▶ _Problem to solve_
No pictures, nothing altered: return the data below.

====================

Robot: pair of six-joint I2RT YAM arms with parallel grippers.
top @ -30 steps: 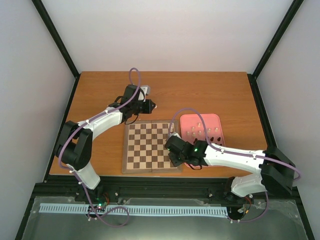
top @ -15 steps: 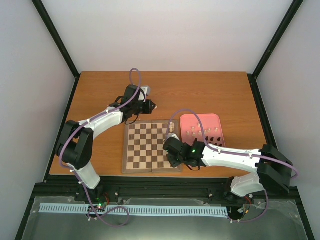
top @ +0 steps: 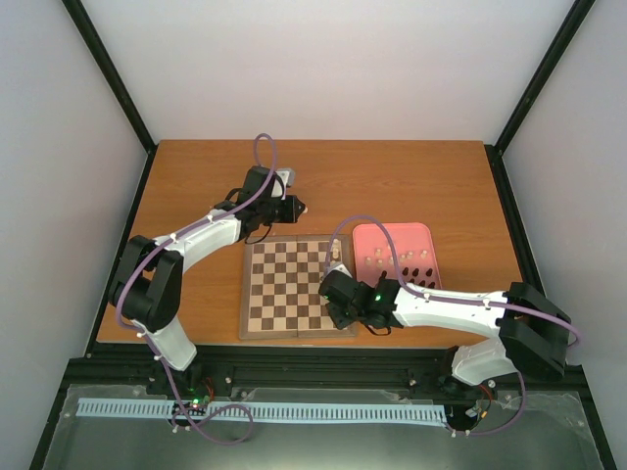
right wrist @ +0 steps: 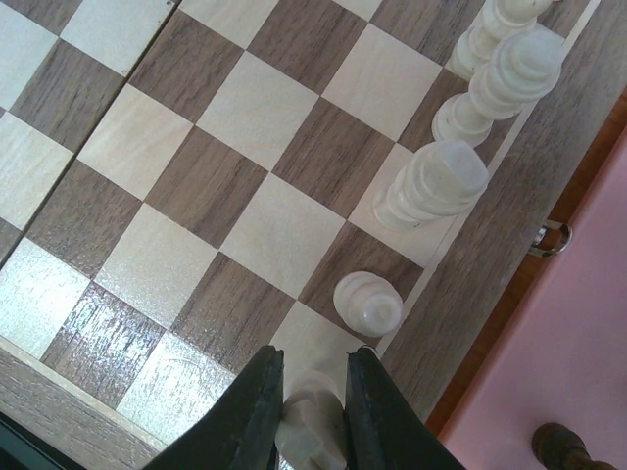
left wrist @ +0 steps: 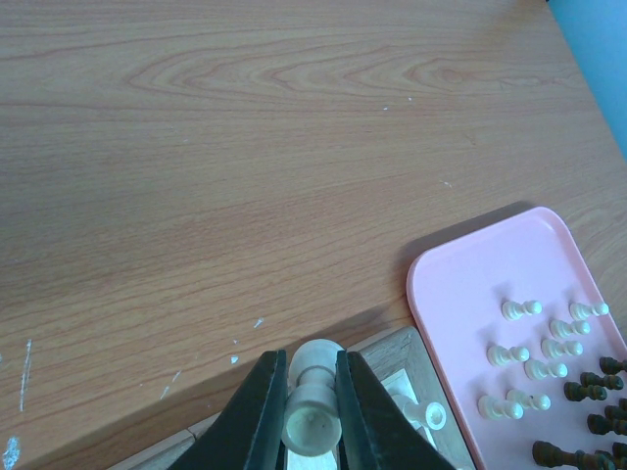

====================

▶ _Your response_
Robot: pair of six-joint I2RT YAM arms with parallel grippers.
top @ -30 steps: 
top @ -15 steps: 
top @ +0 steps: 
right wrist @ +0 steps: 
left wrist @ +0 steps: 

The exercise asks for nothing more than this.